I want to use XFCE
josh
jkenn337 at gmail.com
Fri Feb 8 20:28:08 CET 2008
Hi,
You said that I may have to install some gnome libraries? Would you be able
to find which libraries need to be included and include them for the next
major (or minor) release of XFCE? My ultimate plan hopefuly is to try and
help out blind people in my state, and XFCE running with at-spi and Orca
would be nice because I could eventually once I get my life together and
such help out other blind people who may not have computers by giving them
cheap computers running xubuntu ...also maybe for the next release of
xubuntu which uses the XFCE desktop you could include those gnome libraries
so that way XFCE could finally be accessible for blind people. Also is there
any equivalent to direct-x in linux XFCE? I'm asking because audio games
would be nice to have on XFCE, gnome, or both. There are currently no audio
games for linux. Well, except for soundRTS written in Python.
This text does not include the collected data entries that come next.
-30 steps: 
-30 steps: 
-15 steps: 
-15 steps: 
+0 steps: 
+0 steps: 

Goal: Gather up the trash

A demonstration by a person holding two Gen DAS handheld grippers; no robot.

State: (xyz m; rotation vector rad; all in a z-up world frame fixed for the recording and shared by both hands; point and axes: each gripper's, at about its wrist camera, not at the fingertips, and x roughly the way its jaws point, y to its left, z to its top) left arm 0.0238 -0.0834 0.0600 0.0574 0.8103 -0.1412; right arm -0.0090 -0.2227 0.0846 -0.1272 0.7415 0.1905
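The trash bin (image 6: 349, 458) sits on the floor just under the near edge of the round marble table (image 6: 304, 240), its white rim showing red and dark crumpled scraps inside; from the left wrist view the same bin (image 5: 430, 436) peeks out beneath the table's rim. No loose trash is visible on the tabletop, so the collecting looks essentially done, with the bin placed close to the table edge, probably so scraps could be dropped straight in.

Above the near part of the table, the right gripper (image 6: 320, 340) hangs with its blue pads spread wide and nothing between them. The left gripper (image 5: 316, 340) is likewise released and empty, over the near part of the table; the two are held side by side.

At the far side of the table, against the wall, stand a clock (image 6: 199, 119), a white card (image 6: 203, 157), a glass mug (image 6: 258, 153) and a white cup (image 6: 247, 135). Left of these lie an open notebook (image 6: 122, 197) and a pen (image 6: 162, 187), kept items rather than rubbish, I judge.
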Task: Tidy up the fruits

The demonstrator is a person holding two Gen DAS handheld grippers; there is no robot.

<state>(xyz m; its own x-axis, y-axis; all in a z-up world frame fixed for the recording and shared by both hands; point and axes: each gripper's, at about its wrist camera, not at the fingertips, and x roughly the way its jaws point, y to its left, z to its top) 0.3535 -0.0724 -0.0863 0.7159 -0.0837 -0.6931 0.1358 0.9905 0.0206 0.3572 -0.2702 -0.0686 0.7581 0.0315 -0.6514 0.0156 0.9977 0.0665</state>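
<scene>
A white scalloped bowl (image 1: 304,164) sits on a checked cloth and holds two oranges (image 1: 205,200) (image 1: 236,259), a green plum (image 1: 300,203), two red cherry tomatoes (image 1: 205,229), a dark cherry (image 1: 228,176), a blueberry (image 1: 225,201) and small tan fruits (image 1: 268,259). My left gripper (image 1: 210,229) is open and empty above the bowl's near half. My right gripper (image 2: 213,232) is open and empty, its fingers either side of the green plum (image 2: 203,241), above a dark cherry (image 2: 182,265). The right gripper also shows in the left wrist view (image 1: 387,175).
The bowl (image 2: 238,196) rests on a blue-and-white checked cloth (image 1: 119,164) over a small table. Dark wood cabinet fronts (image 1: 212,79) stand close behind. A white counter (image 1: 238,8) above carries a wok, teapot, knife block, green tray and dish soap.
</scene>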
I unfortunately am not a programmer yet, and not sure if I have what it
takes to ever become one. I'll explain how an audio game works. With most
audio games there is just a plain dialog box, because not sure about linux
but in windows you need some indicator the program is running. Ok so the
game has no graphics or pictures whatsoever in it. Let's take Dark Destroyer
for example, a free space invaders game for blind people. no...better yet,
enemy attack since it's free and open source. Ok so no pictures whatsoever
on screen. Now when the main menu loads up when you up and down arrow you
hear, start new game, check speakers. this is because when you arrow down to
check speakers most audio games are in stereo. so this plays a sound that
moves from the far left channel to the far right channel so you can tell if
you speakers or headphones are set up in the right positions. So when you
play the game, the game is based on matching where you hear the sounds at in
the stereo field or in some cases, even the surround sound field. But most
people don't have surround sound so all the games have stereo options also.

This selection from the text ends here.